Money markets have priced in the risk of another rate hike and pushed back expectations for a rate cut until later next year following the uptick in inflation.
Earlier this week, RBA governor Michele Bullock issued a word of warning to Aussies hoping for an interest rate cut, saying nothing was being ruled out.
“If it turns out, for example, that inflation starts to go up again or it’s much stickier than we think we’re not getting it down, then we won’t hesitate to move and raise interest rates again,” Bullock told a Senate estimates hearing.
However, if growth was lower than anticipated, Bullock said the RBA would look to cut interest rates.
“If it turns out that the economy is much weaker than expected, and that puts more downward pressure on inflation, then we’ll be looking to ease,” she said.

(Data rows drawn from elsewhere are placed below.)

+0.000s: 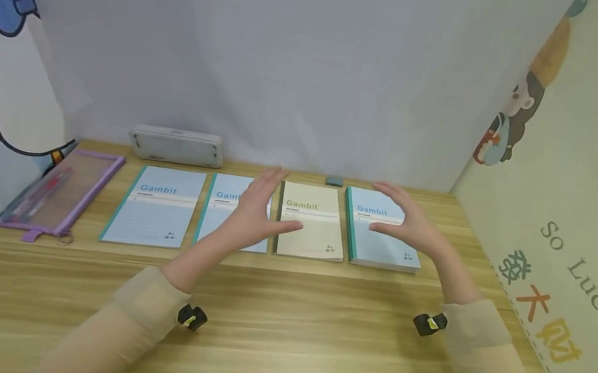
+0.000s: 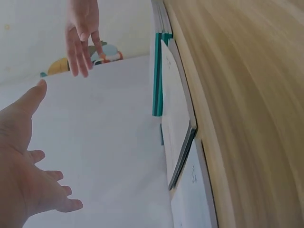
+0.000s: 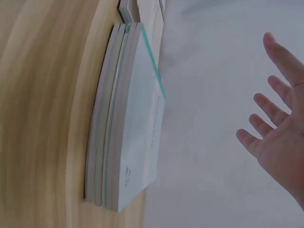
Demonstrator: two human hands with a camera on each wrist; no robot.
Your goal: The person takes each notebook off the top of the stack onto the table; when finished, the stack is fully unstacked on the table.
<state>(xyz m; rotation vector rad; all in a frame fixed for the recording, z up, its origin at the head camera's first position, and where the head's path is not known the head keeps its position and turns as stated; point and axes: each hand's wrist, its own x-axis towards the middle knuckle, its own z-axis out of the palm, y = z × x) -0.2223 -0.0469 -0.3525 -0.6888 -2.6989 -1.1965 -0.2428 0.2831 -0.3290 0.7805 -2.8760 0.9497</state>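
Note:
My left hand (image 1: 252, 218) is held above the row of notebooks, thumb spread from straight fingers, holding nothing. It overlaps a blue notebook (image 1: 214, 220) in the head view, its thumb reaching over the cream notebook (image 1: 310, 238). On the right, my right hand (image 1: 411, 221) hovers over a stack of notebooks (image 1: 374, 251) with a blue cover on top, thumb and fingers spread apart. The right wrist view shows that stack (image 3: 137, 123) as several notebooks thick, with the hand (image 3: 285, 128) apart from it. Another blue notebook (image 1: 152, 214) lies at the left of the row.
A mesh pouch (image 1: 82, 190) with purple edging and pens inside lies at the far left. Behind the notebooks stand a pale case (image 1: 177, 146) and a small grey-blue block (image 1: 334, 181). A white panel (image 1: 288, 77) closes off the table's back; a printed cloth (image 1: 562, 206) hangs at right.

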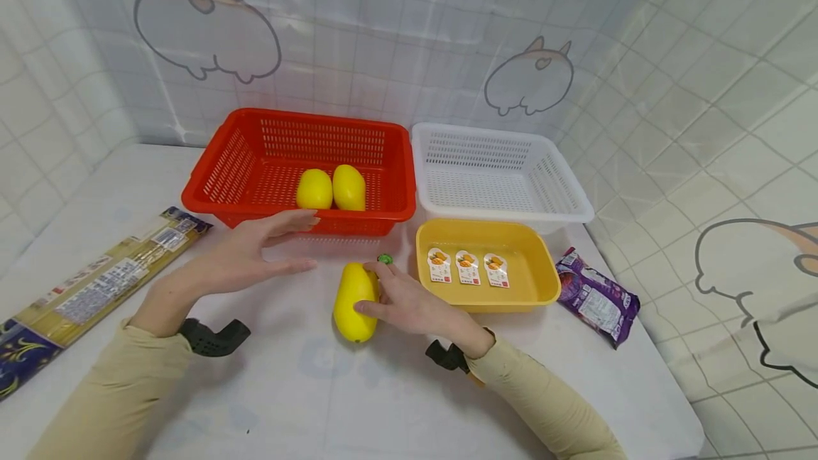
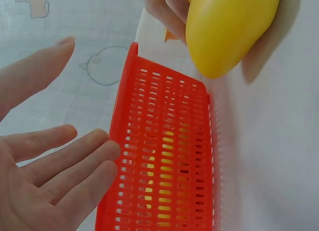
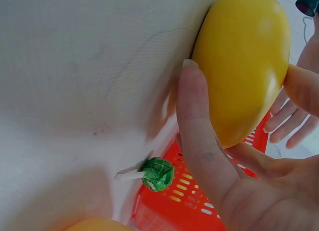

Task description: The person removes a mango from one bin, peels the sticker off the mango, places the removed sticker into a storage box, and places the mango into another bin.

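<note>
My right hand (image 1: 415,304) grips a yellow mango (image 1: 348,307) on the white table, thumb and fingers on opposite sides of it, as the right wrist view shows. Left of the mango, my left hand (image 1: 258,250) holds nothing; its fingers are spread and reach near the front wall of the red basket (image 1: 380,224). Inside that basket lie two more mangoes, one at left (image 1: 314,190) and one at right (image 1: 348,189). Just beyond my right fingers is a lollipop in a green wrapper (image 3: 158,174), its white stick lying on the table.
Right of the red basket stands a white basket (image 1: 473,187). In front of it, a yellow tray (image 1: 527,272) holds three fruit-printed stickers (image 1: 468,268). A purple packet (image 1: 597,300) lies at the tray's right. Along the left edge rests a long pack of noodles (image 1: 108,282).
</note>
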`<state>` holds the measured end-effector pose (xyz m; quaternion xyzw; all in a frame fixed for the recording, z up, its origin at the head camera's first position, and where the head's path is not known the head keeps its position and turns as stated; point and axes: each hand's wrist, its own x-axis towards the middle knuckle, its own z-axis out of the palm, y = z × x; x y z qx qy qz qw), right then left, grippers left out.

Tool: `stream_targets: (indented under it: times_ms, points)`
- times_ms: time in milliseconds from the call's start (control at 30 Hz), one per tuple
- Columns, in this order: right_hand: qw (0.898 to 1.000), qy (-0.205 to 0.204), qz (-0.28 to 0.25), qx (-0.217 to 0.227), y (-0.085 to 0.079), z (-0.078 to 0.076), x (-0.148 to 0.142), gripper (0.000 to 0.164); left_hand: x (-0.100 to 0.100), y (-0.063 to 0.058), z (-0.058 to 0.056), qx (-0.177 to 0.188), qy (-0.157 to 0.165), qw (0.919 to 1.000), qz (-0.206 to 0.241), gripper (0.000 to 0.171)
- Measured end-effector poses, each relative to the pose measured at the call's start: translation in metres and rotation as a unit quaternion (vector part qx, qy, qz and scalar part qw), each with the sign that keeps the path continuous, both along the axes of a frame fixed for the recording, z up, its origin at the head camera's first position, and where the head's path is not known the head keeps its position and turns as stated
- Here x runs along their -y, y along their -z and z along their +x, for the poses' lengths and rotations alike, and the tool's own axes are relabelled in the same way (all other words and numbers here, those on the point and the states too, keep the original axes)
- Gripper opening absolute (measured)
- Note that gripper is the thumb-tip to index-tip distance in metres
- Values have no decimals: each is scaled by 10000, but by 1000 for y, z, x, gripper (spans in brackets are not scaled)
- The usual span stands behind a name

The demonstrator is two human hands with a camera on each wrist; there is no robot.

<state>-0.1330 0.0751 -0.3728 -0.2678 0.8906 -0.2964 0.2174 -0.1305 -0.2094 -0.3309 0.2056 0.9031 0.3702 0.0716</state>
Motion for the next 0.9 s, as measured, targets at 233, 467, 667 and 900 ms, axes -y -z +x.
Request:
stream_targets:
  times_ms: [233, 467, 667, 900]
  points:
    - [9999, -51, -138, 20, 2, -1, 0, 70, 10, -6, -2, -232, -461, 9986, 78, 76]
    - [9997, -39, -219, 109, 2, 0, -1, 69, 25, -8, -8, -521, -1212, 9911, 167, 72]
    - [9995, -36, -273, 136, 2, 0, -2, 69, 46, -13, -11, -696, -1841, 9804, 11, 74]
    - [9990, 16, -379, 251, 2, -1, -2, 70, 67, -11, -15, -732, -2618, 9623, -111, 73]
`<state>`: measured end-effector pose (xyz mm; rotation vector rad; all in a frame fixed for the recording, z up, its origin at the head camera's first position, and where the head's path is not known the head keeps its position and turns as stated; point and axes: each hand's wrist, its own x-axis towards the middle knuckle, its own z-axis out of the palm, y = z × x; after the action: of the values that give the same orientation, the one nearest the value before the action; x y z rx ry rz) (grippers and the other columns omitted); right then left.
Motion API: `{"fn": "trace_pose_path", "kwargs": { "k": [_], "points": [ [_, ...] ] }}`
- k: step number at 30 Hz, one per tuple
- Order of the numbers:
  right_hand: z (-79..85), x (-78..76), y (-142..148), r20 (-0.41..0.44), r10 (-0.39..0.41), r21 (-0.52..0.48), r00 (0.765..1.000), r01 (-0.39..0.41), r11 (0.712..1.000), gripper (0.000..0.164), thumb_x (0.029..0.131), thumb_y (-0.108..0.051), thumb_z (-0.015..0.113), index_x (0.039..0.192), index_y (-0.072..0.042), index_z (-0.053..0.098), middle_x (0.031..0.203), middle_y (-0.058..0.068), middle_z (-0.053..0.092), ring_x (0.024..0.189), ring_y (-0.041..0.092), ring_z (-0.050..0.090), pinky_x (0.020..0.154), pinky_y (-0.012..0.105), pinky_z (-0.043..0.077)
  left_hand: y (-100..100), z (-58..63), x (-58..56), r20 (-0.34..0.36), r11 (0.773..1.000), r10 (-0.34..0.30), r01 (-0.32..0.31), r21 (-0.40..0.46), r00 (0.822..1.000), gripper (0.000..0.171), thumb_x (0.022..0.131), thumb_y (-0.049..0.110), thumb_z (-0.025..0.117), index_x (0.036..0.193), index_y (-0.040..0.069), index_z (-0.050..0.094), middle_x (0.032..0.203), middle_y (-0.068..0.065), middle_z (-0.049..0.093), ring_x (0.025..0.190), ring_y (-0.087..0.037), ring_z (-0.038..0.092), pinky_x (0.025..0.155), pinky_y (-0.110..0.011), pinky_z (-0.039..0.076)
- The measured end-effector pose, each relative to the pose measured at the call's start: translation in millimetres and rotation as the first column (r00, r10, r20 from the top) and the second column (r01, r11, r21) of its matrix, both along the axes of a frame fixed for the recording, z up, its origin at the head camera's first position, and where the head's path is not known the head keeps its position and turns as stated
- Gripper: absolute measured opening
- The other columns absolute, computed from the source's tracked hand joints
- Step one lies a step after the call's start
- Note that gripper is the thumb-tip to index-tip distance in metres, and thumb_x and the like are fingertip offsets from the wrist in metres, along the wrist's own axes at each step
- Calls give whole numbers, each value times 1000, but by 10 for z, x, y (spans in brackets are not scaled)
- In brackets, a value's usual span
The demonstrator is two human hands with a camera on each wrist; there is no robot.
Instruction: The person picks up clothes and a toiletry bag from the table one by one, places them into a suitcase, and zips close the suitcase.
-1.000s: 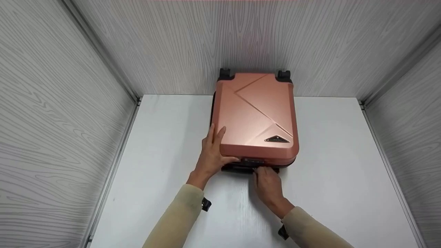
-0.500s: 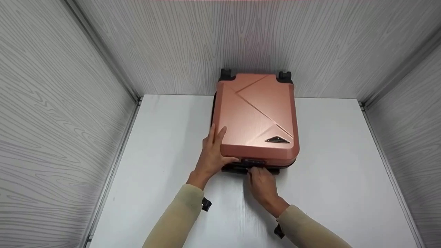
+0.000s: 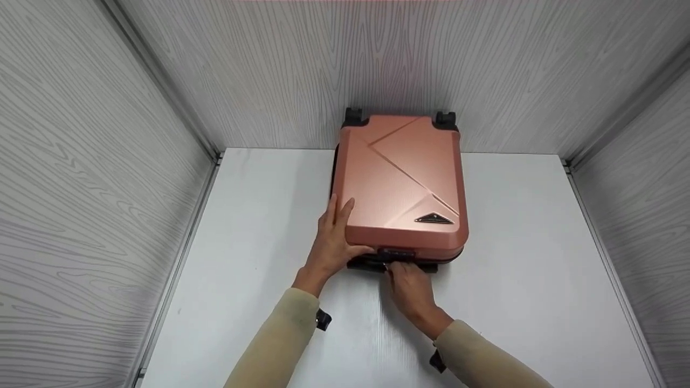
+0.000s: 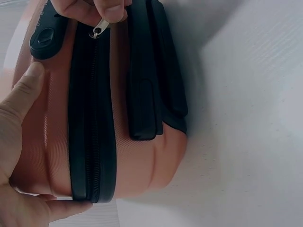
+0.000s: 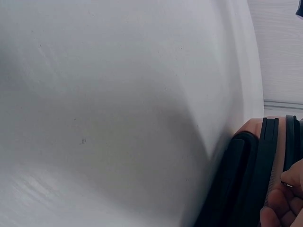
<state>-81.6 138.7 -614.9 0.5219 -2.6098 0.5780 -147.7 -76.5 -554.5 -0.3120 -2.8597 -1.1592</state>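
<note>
I log, nearest first: one bare right hand [image 3: 412,291], thumb and finger pinching a small silver metal zipper pull [image 4: 101,27]; one bare left hand [image 3: 330,245], just beside, fingers spread against the near-left corner of a rose-gold hard-shell suitcase [image 3: 399,172], lying flat on a smooth white surface [image 3: 259,215]; two black wheels [image 3: 353,116], by the grey wood-grain wall [image 3: 388,54].

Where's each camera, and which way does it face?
Head: worn on the head, looking forward and down at the rose-pink hard-shell suitcase; left hand, right hand, beige sleeves show.
Left wrist: worn there, facing the suitcase's black zipper strip; left hand and right hand partly show.
Right wrist: worn there, facing mostly white tabletop; right hand partly shows.
Both wrist views share the suitcase and right hand.
</note>
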Motion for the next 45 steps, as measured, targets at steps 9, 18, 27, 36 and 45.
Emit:
{"fn": "trace_pose_path", "kwargs": {
  "k": [9,18,27,36,45],
  "points": [
    [19,-28,41,-33,34,30,999,-33,999,17,89,-11,82,89,-7,65,75,9,67,67,32,66,59,48,53,9,-17,-27,-36,999,-7,6,-31,999,126,71,54,92,170,34,16,179,-7,-2,161,-37,21,114,-55,47],
    [72,-82,179,-213,90,39,973,-83,996,27,92,-23,79,76,-10,62,65,4,62,59,26,61,52,42,49,32,-36,-49,-44,1000,-15,14,-28,999,126,72,55,92,170,36,15,179,-7,-2,160,-38,22,114,-56,47],
    [297,-215,368,-365,90,13,927,-91,996,35,101,-24,63,70,-9,58,62,2,55,55,20,52,47,37,41,39,-24,-40,-18,1000,-7,6,-26,1000,125,73,53,93,170,37,14,179,-3,-5,162,-35,19,115,-55,46],
    [689,-516,619,-436,21,-8,900,-27,1000,26,99,-26,68,87,-3,65,80,12,64,75,33,57,65,46,43,47,-28,-39,-9,1000,-18,18,-23,1000,126,74,55,91,170,36,13,179,-4,-6,162,-35,17,116,-55,45],
    [886,-749,917,48,-43,99,998,38,994,80,96,-60,67,151,-6,50,158,21,43,149,44,33,117,71,24,74,-35,-42,9,1000,-6,6,-11,1000,127,73,54,92,170,39,11,179,-1,-7,163,-33,16,117,-54,45]
  ]
}}
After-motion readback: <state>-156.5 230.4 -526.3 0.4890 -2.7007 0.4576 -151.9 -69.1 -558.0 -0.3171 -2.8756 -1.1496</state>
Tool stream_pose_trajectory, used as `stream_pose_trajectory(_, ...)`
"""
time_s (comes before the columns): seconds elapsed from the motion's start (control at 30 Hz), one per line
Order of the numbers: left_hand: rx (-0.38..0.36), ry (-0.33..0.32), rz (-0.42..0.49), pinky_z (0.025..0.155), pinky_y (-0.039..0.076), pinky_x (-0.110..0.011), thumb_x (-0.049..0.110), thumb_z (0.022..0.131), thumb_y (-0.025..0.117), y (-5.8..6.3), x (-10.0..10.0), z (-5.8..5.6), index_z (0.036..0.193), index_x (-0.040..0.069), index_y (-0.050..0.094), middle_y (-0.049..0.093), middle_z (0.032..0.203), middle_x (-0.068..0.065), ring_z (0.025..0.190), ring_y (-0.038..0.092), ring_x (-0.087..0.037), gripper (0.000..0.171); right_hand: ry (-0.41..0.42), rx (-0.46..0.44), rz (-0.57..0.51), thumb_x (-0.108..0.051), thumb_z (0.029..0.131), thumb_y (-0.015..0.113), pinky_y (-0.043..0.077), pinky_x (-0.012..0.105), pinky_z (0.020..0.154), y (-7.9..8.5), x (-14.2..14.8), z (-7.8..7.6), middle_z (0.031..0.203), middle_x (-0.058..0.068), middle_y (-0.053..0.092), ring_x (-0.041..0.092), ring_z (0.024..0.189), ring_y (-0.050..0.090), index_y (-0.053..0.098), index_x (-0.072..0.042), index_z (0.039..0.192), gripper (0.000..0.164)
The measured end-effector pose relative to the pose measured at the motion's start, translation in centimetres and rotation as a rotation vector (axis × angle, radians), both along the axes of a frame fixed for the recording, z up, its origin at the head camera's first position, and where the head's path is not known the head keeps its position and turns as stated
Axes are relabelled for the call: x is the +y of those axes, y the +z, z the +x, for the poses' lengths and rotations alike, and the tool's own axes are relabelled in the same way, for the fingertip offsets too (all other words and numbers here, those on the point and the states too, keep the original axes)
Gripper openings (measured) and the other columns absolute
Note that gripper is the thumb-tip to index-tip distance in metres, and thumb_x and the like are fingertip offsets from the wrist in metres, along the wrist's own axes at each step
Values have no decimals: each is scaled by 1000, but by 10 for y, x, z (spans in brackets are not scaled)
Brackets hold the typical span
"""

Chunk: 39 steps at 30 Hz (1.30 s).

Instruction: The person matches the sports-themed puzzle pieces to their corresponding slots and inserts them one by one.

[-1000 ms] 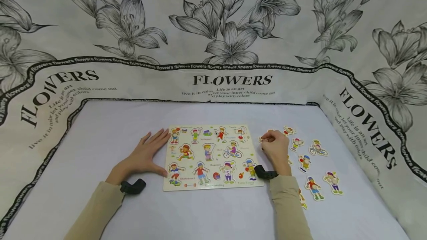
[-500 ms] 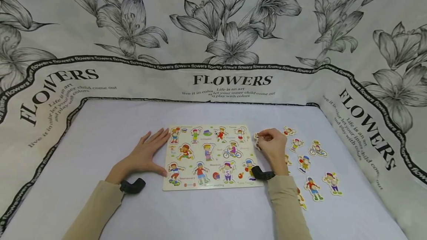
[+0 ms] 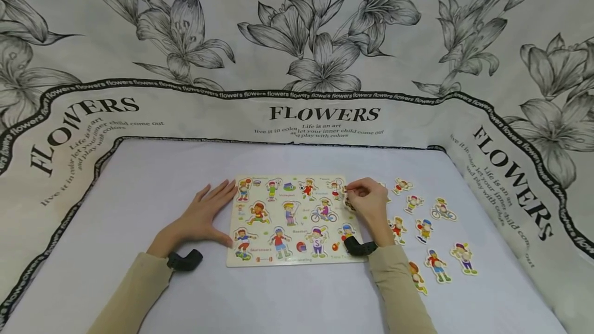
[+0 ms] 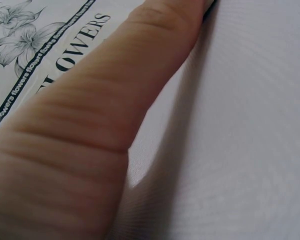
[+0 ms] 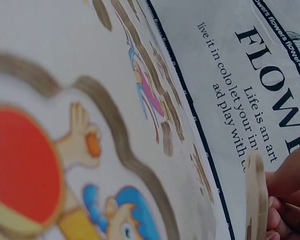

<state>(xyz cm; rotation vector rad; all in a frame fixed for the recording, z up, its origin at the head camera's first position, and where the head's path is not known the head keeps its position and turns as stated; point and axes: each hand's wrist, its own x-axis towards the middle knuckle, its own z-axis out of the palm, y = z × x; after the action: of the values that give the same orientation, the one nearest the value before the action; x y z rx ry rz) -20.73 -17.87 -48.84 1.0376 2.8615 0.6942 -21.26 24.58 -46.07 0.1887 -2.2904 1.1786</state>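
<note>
A wooden puzzle board (image 3: pixel 275 213) printed with sports figures lies on the table between the hands. The left hand (image 3: pixel 202 218) has its fingers spread against the board's left edge, thumb near the lower left corner. A large finger (image 4: pixel 90 115) fills much of the left wrist view. At the board's right edge, the right hand (image 3: pixel 371 207) pinches a puzzle piece (image 3: pixel 349 203) between thumb and fingertips. The right wrist view has this wooden piece (image 5: pixel 256 195) edge-on, its printed face hidden. Printed figures and their grooved outlines on the board show large there.
Several loose figure pieces lie right of the board, among them a cyclist (image 3: pixel 443 209), a purple-trousered figure (image 3: pixel 464 259) and a red-shirted one (image 3: pixel 436 266). The right forearm (image 3: pixel 401 287) partly covers a runner piece (image 3: pixel 417 277). Flower-printed cloth (image 3: pixel 325 117) stands behind the table.
The right hand has moved left with the pinched piece, from among the loose pieces to over the board's right edge, uncovering some loose pieces. The left hand stays in place.
</note>
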Motion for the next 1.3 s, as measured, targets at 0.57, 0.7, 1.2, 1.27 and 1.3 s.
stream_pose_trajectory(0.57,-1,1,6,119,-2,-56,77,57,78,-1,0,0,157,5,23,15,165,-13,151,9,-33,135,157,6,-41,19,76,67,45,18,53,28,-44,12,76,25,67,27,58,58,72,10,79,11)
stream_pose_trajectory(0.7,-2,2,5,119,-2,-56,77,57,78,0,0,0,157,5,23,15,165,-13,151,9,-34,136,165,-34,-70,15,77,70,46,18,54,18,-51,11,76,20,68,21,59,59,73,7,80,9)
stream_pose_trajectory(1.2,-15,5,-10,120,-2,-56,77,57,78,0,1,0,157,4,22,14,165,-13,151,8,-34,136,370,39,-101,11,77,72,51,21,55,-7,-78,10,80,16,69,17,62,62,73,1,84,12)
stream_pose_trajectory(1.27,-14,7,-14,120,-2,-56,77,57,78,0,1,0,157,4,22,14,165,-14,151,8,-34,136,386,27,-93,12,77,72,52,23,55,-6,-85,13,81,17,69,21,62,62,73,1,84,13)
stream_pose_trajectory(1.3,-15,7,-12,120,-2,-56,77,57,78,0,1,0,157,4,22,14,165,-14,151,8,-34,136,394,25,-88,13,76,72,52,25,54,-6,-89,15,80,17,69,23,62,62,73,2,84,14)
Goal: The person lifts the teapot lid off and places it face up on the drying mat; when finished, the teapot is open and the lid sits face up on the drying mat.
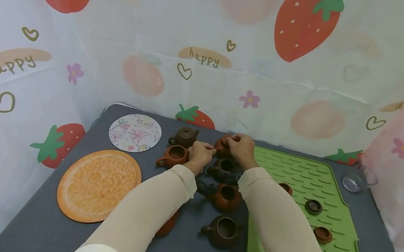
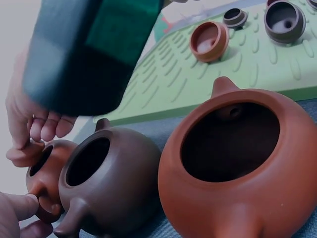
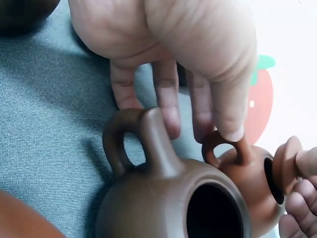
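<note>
In the head view, both hands meet at a small reddish-brown clay teapot (image 1: 221, 147) at the back of the table. My left hand (image 1: 201, 153) pinches its loop handle (image 3: 242, 148) between thumb and finger. My right hand (image 1: 243, 148) grips the round lid (image 2: 26, 153) by its knob. In both wrist views the lid is tilted beside the teapot's mouth, leaving the dark opening visible. A lidless dark brown teapot (image 2: 129, 158) stands right next to the small one. Nearer the left wrist camera is a larger reddish teapot (image 2: 292, 168), lidless too.
Several lids, one a dark lid (image 1: 314, 206), lie on a green mat (image 1: 307, 169) at right. A glass pitcher (image 1: 356, 180) stands behind it. Left are an orange-patterned round mat (image 1: 98, 184) and a floral round mat (image 1: 135, 133). A lidded dark teapot (image 1: 186, 134) stands at back.
</note>
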The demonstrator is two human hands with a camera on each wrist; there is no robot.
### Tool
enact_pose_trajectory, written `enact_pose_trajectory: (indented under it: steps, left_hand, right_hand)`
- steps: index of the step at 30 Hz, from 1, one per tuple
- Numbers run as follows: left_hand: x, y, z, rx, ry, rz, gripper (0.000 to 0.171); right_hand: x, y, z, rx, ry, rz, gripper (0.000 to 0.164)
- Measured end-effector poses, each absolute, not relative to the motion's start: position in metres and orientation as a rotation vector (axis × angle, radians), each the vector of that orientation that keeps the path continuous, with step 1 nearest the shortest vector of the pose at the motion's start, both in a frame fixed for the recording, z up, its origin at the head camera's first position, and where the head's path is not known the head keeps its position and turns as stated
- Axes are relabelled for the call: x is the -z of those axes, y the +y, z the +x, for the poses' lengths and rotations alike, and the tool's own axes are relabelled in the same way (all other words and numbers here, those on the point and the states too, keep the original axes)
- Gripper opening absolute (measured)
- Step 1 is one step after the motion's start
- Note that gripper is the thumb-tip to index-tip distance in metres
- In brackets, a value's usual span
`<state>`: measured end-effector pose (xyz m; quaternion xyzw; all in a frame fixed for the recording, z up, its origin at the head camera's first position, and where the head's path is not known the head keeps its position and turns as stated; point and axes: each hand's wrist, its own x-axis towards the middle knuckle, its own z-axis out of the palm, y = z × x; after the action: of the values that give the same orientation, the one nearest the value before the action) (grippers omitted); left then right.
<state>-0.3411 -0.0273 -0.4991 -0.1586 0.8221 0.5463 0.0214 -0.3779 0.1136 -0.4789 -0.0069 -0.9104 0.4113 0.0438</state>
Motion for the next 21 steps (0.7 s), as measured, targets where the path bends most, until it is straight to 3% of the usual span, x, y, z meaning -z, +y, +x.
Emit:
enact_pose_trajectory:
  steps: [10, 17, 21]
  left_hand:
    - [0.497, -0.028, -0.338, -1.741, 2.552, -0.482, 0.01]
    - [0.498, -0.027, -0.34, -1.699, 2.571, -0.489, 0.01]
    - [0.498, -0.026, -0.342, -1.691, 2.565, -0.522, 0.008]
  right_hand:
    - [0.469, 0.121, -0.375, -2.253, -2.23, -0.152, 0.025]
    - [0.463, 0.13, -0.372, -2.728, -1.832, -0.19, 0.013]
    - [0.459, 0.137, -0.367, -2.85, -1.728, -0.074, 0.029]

Bullock likened to ‘soup nazi’
Finance expert David Koch said Bullock was using a “carrot-and-stick strategy” on Aussies and if “we don’t toe the line then the stick comes out”.
“It doesn’t get much clearer than that. Think the infamous soup nazi in the Seinfeld TV series: no rate cuts for you!” Koch wrote in The Nightly.
“Because that is what Ms Bullock is saying. No rate cuts for us for quite a while. Forget any cuts before the end of the year. There is now every likelihood of rate INCREASES.”
Koch and Koukoulas say a key piece of data to watch will be the unemployment rate, with the RBA aiming to bring inflation back to target while keeping unemployment as low as possible. The budget has forecast unemployment to hit 4.5 per cent by mid-2025.
“Economic history tells us that when economies weaken, unemployment initially rises slowly but then accelerates quickly,” Koch said.
“The question is whether we have reached that tipping point and saving jobs becomes more important than getting inflation down that little bit further to within the desired 2 to 3 per cent band.”